Nat nodded, sipping her drink and following along. “But it still hurts.”

“It still hurts. But I’m not sure why,” he replied, frowning as he tried to look inside, past the pain. Trying to find the thorn that was causing it.

“You loved her. You still love her, if only as a close friend.” Nat leaned over, slumping against his shoulder and sipping her drink. The Red Room had taught her how to tell when a man was starved for affection. It made them easy targets. She drove down the dark memories with another long pull. She’d never seen Tony with anyone but Pepper, at least for more than a night or two. The list of one night stands in his assessment file had been three full pages, two columns each.

Time passed slowly, marked only by the rhythmic humming of the reactor; he thought he found the thorn, and pulled. It hurt like hell, but once it was out he knew it was the right one.

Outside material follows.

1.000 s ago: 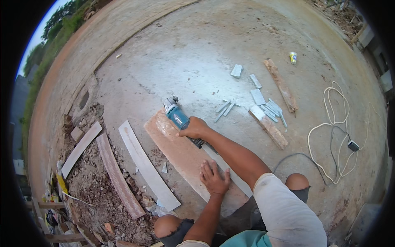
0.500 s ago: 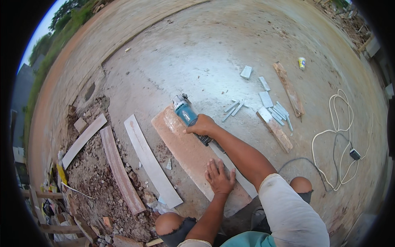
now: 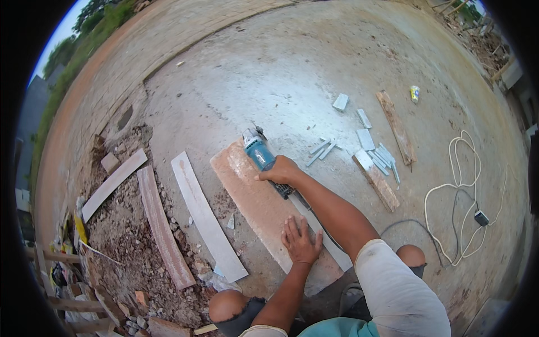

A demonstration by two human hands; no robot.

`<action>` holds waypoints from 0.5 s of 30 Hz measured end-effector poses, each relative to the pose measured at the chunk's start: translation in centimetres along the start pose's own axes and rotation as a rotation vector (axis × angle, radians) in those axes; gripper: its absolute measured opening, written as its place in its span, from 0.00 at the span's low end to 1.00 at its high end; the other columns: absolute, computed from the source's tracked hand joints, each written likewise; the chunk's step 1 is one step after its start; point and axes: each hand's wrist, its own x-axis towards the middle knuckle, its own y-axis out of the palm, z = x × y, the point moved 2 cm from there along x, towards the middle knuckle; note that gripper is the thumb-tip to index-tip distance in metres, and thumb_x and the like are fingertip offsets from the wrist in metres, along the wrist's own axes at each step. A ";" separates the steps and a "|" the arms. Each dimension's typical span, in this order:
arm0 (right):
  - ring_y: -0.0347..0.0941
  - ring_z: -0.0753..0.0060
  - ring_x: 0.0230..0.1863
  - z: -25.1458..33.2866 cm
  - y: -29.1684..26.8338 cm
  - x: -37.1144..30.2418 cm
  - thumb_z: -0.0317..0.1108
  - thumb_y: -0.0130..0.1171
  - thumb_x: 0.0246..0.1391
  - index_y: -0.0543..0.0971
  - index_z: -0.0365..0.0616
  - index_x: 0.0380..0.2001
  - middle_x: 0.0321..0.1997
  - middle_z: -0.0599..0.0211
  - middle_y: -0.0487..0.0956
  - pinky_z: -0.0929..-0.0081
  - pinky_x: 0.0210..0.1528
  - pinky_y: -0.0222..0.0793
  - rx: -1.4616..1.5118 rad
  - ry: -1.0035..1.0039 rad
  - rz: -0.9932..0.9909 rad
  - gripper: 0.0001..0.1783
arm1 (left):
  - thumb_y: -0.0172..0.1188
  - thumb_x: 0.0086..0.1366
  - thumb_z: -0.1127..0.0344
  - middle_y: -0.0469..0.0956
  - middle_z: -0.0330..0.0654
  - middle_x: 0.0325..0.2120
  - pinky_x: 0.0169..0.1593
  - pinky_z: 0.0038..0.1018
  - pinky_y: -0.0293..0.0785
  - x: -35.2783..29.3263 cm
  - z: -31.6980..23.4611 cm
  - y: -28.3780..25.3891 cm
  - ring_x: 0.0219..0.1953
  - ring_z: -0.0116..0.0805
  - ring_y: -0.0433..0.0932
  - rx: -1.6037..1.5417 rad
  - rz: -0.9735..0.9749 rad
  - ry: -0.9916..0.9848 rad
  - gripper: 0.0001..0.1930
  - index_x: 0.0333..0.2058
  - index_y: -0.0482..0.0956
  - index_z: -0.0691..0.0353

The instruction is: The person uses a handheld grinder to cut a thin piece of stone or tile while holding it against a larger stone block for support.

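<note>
My right hand [image 3: 281, 171] is wrapped round the body of a teal angle grinder [image 3: 259, 153]. The grinder's metal head lies at the far end of a long reddish slab [image 3: 247, 188] on the ground between my knees. Flat on the near part of that slab rests my left hand [image 3: 302, 241], its fingers spread. A pale strip [image 3: 331, 247] runs along the slab's right edge, partly hidden under my right arm. The grinder's dark cord trails back beneath that forearm. Whether the disc is turning or touching the slab, I cannot tell.
Left of the slab lie a pale strip [image 3: 206, 216], a reddish strip [image 3: 163, 224] and another pale strip [image 3: 115, 185], partly over rubble [image 3: 126, 253]. At right are wooden blocks [image 3: 396, 126], small cut pieces [image 3: 384, 157], a cup [image 3: 414, 94] and a looped cable [image 3: 429, 208] with a dark socket.
The whole view has shifted slightly. The grinder stays near the slab's far end in my right hand, and my left hand keeps its place on the slab.
</note>
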 end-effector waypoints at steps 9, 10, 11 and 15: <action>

“That’s true. But it hurts because I’m alone. I’ve always been alone. No—“ he sipped, savoring the burn and rewording the thought. He barely noticed the tears rolling down his face as he corrected himself. This wasn’t the first time he’d broken down next to her, nor did he think it would be his last. Dummy returned with another pitcher, setting it down on the side table before returning to his tasks. “That’s true. But that’s not quite it. It seems that at some point recently, I have internalized that being alone is a personal failure. And that is what feels awful.”

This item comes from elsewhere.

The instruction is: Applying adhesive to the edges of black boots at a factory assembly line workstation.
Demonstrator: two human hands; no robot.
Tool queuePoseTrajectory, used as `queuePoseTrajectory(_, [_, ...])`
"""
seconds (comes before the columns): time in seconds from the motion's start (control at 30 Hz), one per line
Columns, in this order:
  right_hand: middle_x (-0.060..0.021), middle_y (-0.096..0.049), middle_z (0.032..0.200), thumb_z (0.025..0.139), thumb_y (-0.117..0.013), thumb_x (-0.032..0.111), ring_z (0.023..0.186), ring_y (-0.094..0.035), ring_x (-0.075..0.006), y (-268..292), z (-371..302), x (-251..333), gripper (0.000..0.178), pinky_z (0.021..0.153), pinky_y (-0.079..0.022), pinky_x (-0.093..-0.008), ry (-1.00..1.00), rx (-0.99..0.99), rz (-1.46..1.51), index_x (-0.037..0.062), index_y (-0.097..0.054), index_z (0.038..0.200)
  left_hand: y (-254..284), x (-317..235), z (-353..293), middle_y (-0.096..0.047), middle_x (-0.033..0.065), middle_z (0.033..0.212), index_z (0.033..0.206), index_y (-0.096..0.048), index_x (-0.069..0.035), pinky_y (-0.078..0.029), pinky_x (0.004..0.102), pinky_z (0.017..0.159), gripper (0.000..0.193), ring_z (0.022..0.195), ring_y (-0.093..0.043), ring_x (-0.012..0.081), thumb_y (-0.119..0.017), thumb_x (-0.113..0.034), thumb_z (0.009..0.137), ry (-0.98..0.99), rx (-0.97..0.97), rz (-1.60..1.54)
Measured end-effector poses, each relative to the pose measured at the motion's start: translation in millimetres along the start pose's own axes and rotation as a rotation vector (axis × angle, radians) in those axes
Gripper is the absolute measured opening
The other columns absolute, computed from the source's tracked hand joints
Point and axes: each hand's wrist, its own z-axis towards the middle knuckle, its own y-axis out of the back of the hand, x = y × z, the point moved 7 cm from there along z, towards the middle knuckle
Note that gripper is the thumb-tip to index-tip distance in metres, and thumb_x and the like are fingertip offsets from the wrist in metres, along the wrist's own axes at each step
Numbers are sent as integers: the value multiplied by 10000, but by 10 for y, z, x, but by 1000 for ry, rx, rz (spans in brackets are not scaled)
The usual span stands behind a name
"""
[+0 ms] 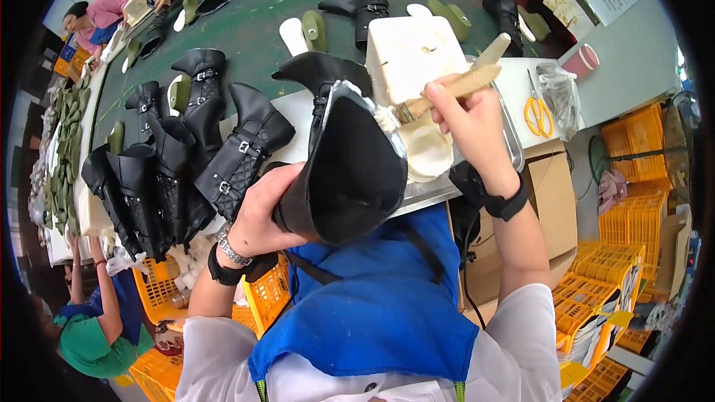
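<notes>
My left hand (261, 212) is closed around the shaft of a black boot (356, 186), whose wide opening faces up toward me. White paste coats part of the opening's rim. Between the fingers and thumb of my right hand (477, 130) is the handle of a brush (463, 85), its pale bristles touching the rim's right side. Just beyond lies a cream, paste-crusted container (426, 150) on a metal tray (514, 130). A white block (413, 59) stands behind it, with another stick-like handle (493, 52) beside it.
Several black boots (160, 179) stand crowded at the left. More boots (357, 11) and green foot-shaped forms (314, 30) sit on the green table (246, 30). Orange-handled scissors (538, 115), a plastic bag (558, 93) and a pink cup (581, 61) lie right. Orange crates (596, 283) flank me; co-workers are left.
</notes>
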Motion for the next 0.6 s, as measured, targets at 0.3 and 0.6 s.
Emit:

Tony remembered the void of space, and the nuke. The emptiness and darkness and silence that had followed when the air escaped his suit and he fell, fell, fell. The hole in his chest yawned at him now, an invitation to fall in. Not the arc reactor, but the indescribable hole in his world that had crept in before Banner had shouted him back to consciousness. 

It was harder than Tony admitted to drag himself back to the present, and the grounding presence of Nat helped. He was in his workshop. He had Dummy and Jarvis, and Nat, and the others upstairs. He was safe.

He grabbed the pitcher, refilled their drinks, and curled back up on the couch with his friend.

“Jarvis, play Evangelion”


End file.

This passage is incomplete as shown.